→ Work item
Report back every line from the entries below in which the word "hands" occurs.

→ Data for this task
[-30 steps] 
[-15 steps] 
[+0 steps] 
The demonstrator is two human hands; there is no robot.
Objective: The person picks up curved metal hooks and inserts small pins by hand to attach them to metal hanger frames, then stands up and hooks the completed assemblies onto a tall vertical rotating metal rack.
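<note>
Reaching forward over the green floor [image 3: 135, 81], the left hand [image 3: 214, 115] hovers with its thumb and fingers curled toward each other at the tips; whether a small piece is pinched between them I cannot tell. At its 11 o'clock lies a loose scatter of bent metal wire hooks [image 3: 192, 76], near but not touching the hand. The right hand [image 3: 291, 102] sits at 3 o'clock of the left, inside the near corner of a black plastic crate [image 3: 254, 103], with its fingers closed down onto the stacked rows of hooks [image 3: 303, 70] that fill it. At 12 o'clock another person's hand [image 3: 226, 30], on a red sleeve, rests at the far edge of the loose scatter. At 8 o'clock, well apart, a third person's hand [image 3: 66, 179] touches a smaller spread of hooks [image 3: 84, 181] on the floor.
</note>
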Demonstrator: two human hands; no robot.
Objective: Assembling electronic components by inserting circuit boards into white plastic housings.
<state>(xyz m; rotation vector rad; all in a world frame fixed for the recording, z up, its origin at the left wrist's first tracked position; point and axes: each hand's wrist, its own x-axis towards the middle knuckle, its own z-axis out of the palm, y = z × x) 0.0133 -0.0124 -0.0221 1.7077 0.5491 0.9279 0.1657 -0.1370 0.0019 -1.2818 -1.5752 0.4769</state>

→ Response
The demonstrator is two human hands; there is no robot.
Demonstrator: two human hands; no robot.

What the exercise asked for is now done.